### Exercise prompt
Check every line of the data and copy the ones where "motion" appears.

### Supplied data
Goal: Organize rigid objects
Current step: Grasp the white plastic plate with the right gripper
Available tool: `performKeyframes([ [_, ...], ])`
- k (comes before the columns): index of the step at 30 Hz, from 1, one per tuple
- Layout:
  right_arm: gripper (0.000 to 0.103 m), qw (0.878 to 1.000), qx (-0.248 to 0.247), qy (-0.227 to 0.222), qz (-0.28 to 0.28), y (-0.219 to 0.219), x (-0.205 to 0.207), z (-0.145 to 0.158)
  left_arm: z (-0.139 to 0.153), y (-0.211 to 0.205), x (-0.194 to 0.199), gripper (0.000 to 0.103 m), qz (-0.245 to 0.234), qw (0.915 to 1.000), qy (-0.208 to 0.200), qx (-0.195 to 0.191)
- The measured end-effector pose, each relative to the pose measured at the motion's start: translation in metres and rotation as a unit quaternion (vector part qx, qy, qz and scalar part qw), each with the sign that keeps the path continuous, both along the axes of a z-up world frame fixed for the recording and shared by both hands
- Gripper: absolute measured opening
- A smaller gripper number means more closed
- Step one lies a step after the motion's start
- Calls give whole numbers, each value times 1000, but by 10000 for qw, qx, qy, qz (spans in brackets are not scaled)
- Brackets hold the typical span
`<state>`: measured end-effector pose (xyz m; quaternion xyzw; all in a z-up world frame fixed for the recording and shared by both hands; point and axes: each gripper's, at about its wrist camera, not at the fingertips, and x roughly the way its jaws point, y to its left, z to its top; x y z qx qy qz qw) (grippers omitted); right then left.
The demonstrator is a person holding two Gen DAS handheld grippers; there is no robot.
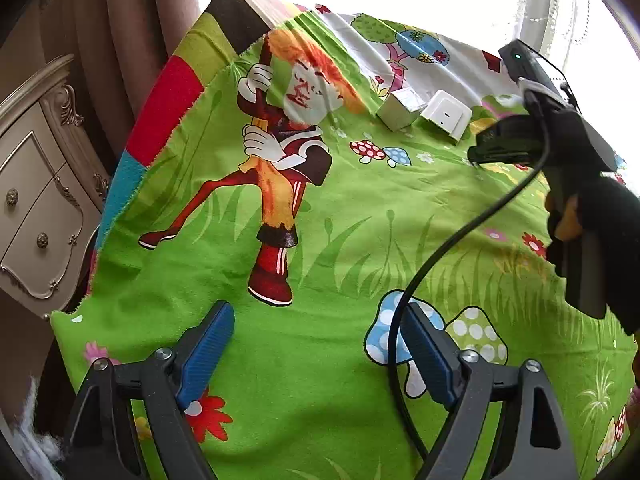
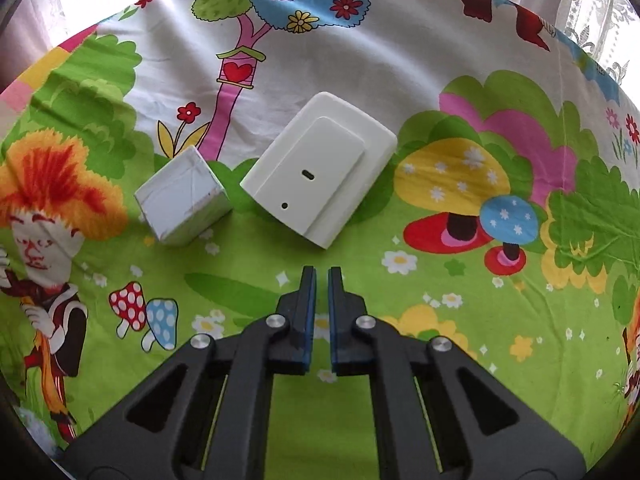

### Your solution
- The measured end-effector pose, each relative to the pose measured at the motion's start: translation in metres and rotation as a unit quaternion (vector part qx, qy, qz and scalar part qw), each with the sign that keeps the path continuous, both along the axes of a z-up world frame fixed for the recording and shared by both hands
- Step one lies a step after the motion's start

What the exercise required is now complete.